We try to make light of it. A person arrives in heaven and is being given the grand tour by St. Peter. They pass a closed door and hear sounds of a group celebrating. When asked about it, St. Peter says, “Sshhhh. Those are the Presbyterians. They think they’re the only ones here.” Each denomination can fill in its own name.

          I came across an example of difference in church beliefs in Pioneer’s one hundred year history book. Surprise--it was about politics. In 1982, letters were sent to the governments of the USA and the USSR with a resolution to call a halt to the nuclear arms race. Yet, in a December 21, 1898 issue of the newspaper, the following news item appeared: “The Reformed Presbyterian Church met at Newburg, North Carolina and decided that it was ungodly for members to vote or to participate in government.”  Two strong differences. Who is right?

          But it’s not just in religious doctrine that we fall into the trap of ‘knowing what we know’ and knowing that anyone who differs with us is wrong. Two big and obvious examples of it in our culture today are politics and covid. One day the pandemic will be over, but politics, like the poor, will always be with us. Unless we proclaim ourselves to be apolitical and actually live by it, we are going to continue to have differences in how we think the world ought to be run.

          That is knowledge we need to examine. What do we do with those differences? Might we be wise to pay attention to what the apostle Paul is saying? “Knowledge” puffs up, but love builds up. Do we want to be ‘right’ for the sake of being right, which is an ego thing or do we want to preserve relationships? Do we want to be right in a way that exalts ourselves and diminishes another? Do we want to build walls between us or build love between us?

What is more important to us? And do we have to make a choice between standing by our convictions and maintaining relationships that are important to us?
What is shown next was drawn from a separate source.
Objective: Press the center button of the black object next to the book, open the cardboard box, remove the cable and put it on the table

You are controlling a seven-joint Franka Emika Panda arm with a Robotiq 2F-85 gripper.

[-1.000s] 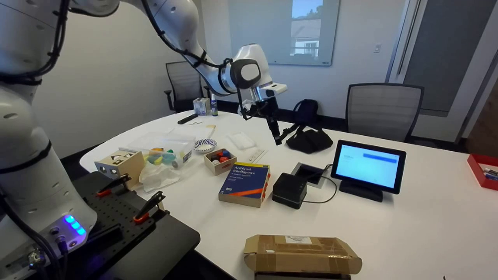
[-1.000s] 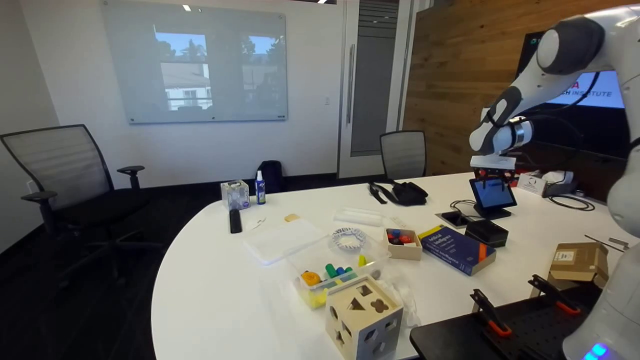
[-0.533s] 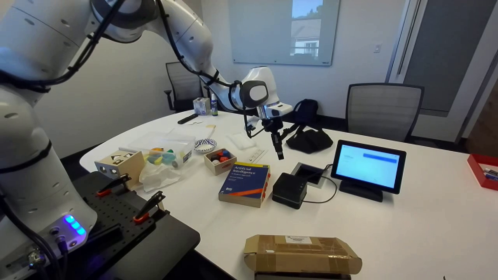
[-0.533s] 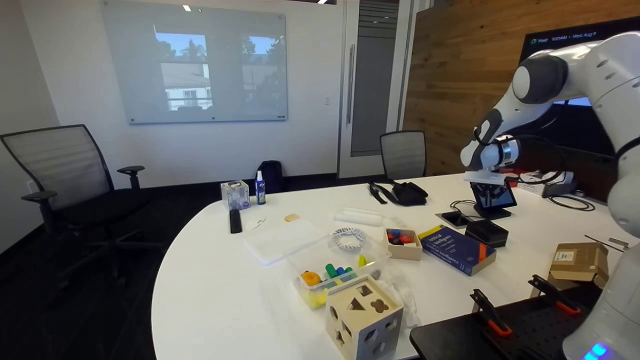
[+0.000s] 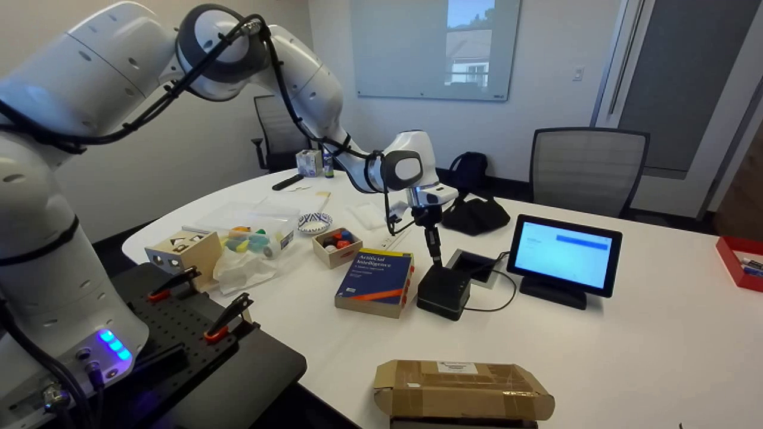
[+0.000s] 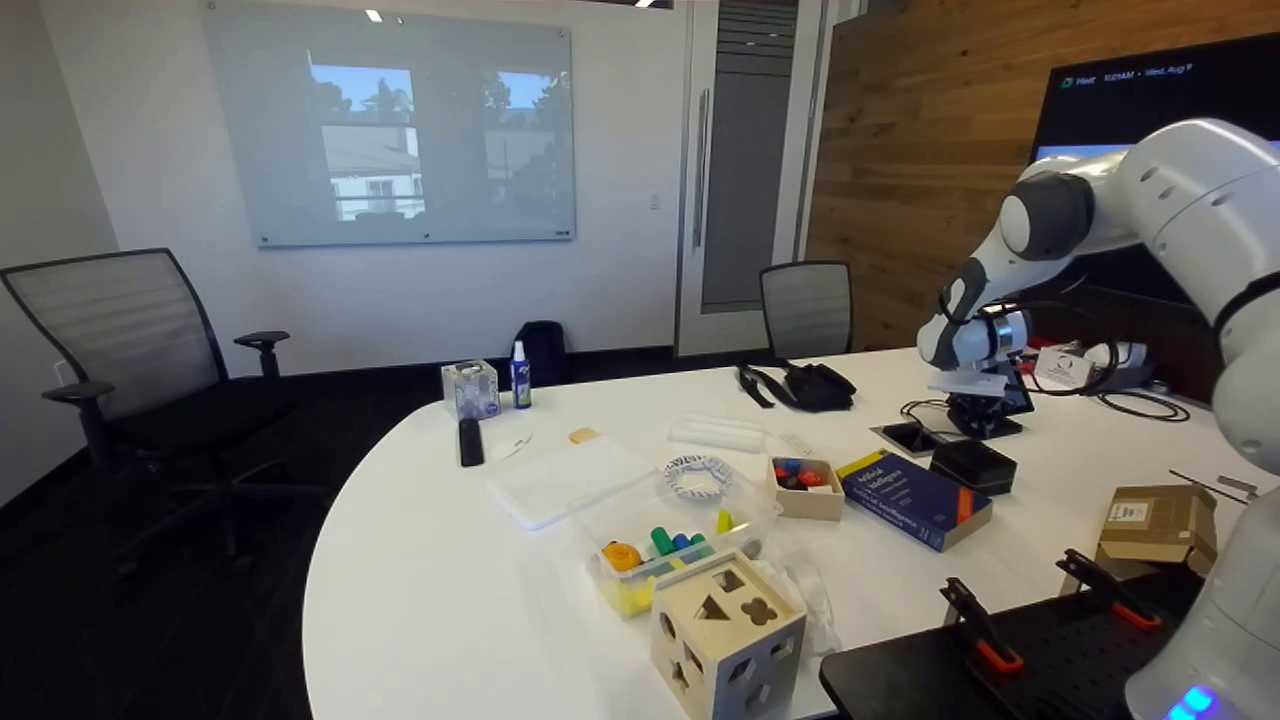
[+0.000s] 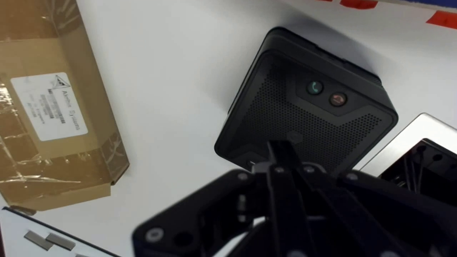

Might there be ways to hold to our convictions without alienating the other person? The classic approach to that is to ‘agree to disagree’.

You folk who are married know about disagreements. Those of you with siblings know about disagreements. Put three people in a room and you’ll have four opinions. That’s okay. It doesn’t make you any less because the other person sees things differently.

          Paul offers this caution to believers in concern for how it might affect the faith of another person—become a stumbling block, as he puts it. While our differences or our holding tightly to what we think politically or around any other topic may not be a stumbling block to others in the way Paul was pointing out, it can, nevertheless, affect others in significant ways.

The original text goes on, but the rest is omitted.